One of our biggest challenges is to manage customer and partner expectations when it comes to available (hosting) capacity for integrations. After all, there are a lot of variables to take into consideration when trying to estimate the required server capacity in advance.
We’ll name a few;
- what is the behaviour of the (external) endpoints
- how much data (simultaneously) comes in
- how many components are used
- how many records are processed simultaneously
- how often does a transformation take place
- what is the run frequency of the entire integration flow
- is processing done in memory or via a queue
- and more…
“Anything is possible”
The rise of cloud applications has contributed to the generic expectation that “anything is possible”. With that expectation, it seems that there is no cost component in hosting which feeds into the concept that anything should be possible.
In reality there is a cost component to it. We often compare it to taking a car trip from the Netherlands to the South of Spain. With a Fiat 500 at 140 km/h in one go to Malaga it is questionable whether you will make it to Malaga. With a Mercedes 220D, chances are that you will have no problems and you will even arrive relatively rested.
The route you choose and the speed you drive partly determines the risk and the total costs of the trip. A matter of making choices!
Expanded health check
Long story short, predicting the exactly required capacity is impossible. So the need to collect more numbers and statistics from technology is growing, not only to monitor hosting capacity, but also to find opportunities for optimisation.

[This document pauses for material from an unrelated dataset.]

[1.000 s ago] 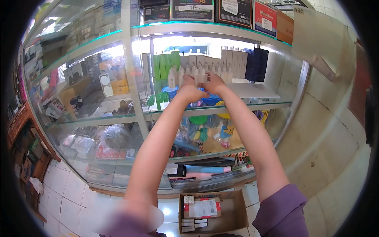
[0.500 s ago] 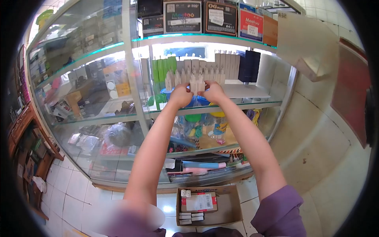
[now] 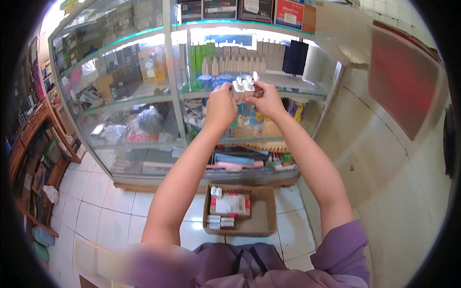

In version 4.13.1 our health check API has been further expanded. Now we can get detailed information from the used instance(s) and docker containers. This gives us insight into memory configuration and usage and CPU usage per Docker container. In practice, we mainly see a need for detailed information about the peak use of memory in the Test and Production container.
Information from the health check API can be requested and saved every minute. This provides insight into the peak load and helps us determine when it is sensible to expand the underlying capacity. Timely expansion prevents downtime!